[[ COLLECTED MATERIAL, beginning ]]

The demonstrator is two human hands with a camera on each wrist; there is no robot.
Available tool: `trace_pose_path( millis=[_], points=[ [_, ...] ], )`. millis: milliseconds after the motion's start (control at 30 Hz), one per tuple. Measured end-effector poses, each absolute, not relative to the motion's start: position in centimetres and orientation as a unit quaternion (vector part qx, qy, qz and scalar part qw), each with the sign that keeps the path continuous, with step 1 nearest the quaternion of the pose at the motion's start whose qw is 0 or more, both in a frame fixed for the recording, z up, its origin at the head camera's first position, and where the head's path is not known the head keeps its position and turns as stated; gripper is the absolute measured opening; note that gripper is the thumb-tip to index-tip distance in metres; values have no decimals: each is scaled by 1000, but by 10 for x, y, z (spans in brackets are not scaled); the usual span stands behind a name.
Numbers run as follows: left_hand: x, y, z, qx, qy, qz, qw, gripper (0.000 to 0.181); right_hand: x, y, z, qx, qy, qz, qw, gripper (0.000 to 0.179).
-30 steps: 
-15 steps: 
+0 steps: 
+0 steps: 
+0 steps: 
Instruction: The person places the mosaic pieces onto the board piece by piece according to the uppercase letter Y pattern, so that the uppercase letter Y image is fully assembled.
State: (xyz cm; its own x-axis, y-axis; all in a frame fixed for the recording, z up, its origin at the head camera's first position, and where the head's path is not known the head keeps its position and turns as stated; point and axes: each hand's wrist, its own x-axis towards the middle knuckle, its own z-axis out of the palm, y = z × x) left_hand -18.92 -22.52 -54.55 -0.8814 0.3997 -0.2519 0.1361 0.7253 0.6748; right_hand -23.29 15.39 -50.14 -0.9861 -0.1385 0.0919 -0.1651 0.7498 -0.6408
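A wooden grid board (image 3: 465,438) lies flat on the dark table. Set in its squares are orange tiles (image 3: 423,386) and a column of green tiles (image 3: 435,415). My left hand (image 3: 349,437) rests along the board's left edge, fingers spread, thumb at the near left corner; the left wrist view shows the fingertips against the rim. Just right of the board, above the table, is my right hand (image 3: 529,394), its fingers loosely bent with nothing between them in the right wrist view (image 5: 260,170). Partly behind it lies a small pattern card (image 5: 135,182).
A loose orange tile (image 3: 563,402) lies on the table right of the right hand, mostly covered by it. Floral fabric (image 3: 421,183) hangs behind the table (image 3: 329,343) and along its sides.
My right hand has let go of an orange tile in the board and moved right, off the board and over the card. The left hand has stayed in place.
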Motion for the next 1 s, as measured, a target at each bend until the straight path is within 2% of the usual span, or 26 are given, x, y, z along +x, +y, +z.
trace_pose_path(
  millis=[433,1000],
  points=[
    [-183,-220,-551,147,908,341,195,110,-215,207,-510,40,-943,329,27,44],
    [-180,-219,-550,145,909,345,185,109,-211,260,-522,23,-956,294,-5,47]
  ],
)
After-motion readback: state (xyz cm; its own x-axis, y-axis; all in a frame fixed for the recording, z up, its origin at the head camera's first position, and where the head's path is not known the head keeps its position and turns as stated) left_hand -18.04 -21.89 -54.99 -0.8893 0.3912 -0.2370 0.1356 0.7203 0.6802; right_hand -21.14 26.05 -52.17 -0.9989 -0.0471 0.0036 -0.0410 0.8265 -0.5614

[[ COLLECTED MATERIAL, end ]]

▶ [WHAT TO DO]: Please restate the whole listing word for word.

▶ [ANSWER AREA]:
The demonstrator is two human hands with a camera on each wrist; there is no robot.
Available tool: `trace_pose_path( millis=[_], points=[ [_, ...] ], )`. millis: milliseconds after the motion's start (control at 30 Hz), one per tuple. Measured end-effector poses, each absolute, not relative to the motion's start: position in centimetres and orientation as a unit quaternion (vector part qx, qy, qz and scalar part qw), each with the sign that keeps the path continuous, with step 1 nearest the quaternion of the pose at the motion's start whose qw is 0 or more, both in a frame fixed for the recording, z up, its origin at the head camera's first position, and where the head's path is not known the head keeps its position and turns as stated; gripper is the absolute measured opening; note that gripper is the thumb-tip to index-tip distance in metres; values have no decimals: each is scaled by 1000, but by 10 for x, y, z (spans in brackets are not scaled); the usual span stands behind a name.
Numbers run as follows: left_hand: x, y, z, qx, qy, qz, qw, gripper (0.000 to 0.181); right_hand: x, y, z, qx, qy, qz, qw, gripper (0.000 to 0.179).
-30 steps: 
-15 steps: 
+0 steps: 
+0 steps: 
+0 steps: 
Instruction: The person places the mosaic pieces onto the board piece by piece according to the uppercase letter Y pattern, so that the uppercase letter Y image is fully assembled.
State: (xyz cm; its own x-axis, y-axis; all in a frame fixed for the recording, z up, its origin at the head camera's first position, and where the head's path is not known the head keeps its position and turns as stated; point and axes: each hand's wrist, its own x-axis towards the middle knuckle, its own z-axis out of the palm, y = z × x) left_hand -18.92 -22.52 -54.55 -0.8814 0.3997 -0.2519 0.1361 0.7253 0.6748; right_hand -23.29 15.39 -50.14 -0.9861 -0.1385 0.0919 -0.1651 0.7498 -0.6408
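A wooden grid board (image 3: 465,438) lies flat on the dark table. Set in its squares are orange tiles (image 3: 423,386) and a column of green tiles (image 3: 435,415). My left hand (image 3: 349,437) rests along the board's left edge, fingers spread, thumb at the near left corner; the left wrist view shows the fingertips against the rim. Just right of the board, above the table, is my right hand (image 3: 529,394), its fingers loosely bent with nothing between them in the right wrist view (image 5: 260,170). Partly behind it lies a small pattern card (image 5: 135,182).
A loose orange tile (image 3: 563,402) lies on the table right of the right hand, mostly covered by it. Floral fabric (image 3: 421,183) hangs behind the table (image 3: 329,343) and along its sides.
My right hand has let go of an orange tile in the board and moved right, off the board and over the card. The left hand has stayed in place.
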Motion for the next 1 s, as measured, a target at each bend until the straight path is within 2% of the usual span, or 26 are given, x, y, z along +x, +y, +z.
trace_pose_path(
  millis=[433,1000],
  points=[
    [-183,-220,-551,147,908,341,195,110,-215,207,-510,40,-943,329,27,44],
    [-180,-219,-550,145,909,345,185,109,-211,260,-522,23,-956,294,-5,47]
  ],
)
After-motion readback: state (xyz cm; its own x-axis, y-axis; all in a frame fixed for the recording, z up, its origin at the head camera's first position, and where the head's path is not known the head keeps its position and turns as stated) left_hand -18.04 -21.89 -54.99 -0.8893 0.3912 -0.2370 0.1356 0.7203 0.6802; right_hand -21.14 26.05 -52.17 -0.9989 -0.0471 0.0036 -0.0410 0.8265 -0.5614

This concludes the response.